_Exercise objective:_
Write out exactly the first lines of the listing, ending on the line that contains "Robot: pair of".

▬▬▬▬▬▬▬▬▬▬

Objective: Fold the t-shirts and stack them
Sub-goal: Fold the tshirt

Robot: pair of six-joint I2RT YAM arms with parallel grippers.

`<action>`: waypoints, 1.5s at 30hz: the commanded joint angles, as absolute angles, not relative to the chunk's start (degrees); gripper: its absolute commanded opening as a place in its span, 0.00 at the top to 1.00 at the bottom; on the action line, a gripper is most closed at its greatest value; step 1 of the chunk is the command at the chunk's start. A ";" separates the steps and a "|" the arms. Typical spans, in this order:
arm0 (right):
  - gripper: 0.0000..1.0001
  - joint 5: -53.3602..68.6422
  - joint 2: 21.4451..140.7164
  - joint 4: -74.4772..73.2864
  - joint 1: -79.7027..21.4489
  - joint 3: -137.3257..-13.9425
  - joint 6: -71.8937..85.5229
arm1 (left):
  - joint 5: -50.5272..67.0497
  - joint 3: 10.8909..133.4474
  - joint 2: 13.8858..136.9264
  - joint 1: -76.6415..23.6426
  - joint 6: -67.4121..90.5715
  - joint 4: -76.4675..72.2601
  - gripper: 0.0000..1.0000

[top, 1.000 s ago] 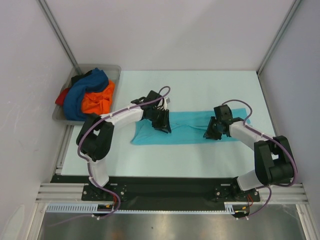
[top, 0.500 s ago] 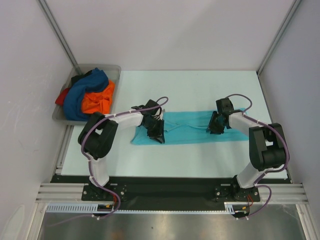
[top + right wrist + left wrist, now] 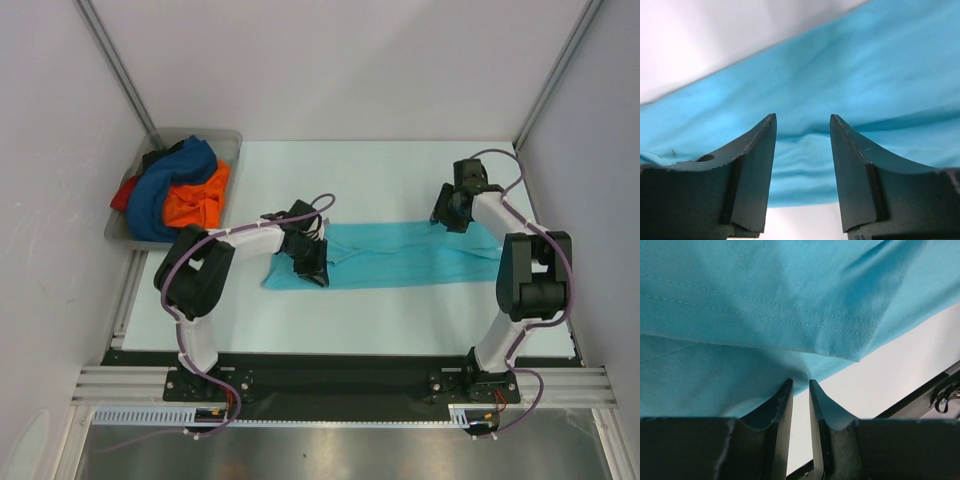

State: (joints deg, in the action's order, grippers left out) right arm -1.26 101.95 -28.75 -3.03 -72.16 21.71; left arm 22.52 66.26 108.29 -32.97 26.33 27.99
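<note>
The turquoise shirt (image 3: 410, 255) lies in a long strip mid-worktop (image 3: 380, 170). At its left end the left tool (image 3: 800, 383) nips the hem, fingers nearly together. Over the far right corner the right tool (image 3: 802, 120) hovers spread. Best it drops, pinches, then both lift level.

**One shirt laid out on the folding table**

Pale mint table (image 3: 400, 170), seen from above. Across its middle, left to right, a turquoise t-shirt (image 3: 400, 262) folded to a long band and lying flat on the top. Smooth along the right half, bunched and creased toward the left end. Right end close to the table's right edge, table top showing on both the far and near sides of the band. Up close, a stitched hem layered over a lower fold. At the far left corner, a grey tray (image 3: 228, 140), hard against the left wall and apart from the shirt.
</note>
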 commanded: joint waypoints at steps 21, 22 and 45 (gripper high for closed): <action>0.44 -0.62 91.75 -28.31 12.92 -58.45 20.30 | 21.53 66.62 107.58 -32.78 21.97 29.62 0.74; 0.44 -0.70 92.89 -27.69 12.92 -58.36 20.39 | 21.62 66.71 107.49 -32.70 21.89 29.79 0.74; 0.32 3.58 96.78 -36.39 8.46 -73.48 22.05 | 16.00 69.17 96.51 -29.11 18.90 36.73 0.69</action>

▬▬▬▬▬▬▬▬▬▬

_Solution:_
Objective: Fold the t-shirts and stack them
Sub-goal: Fold the tshirt

Robot: pair of six-joint I2RT YAM arms with parallel grippers.

The answer has been fully stated.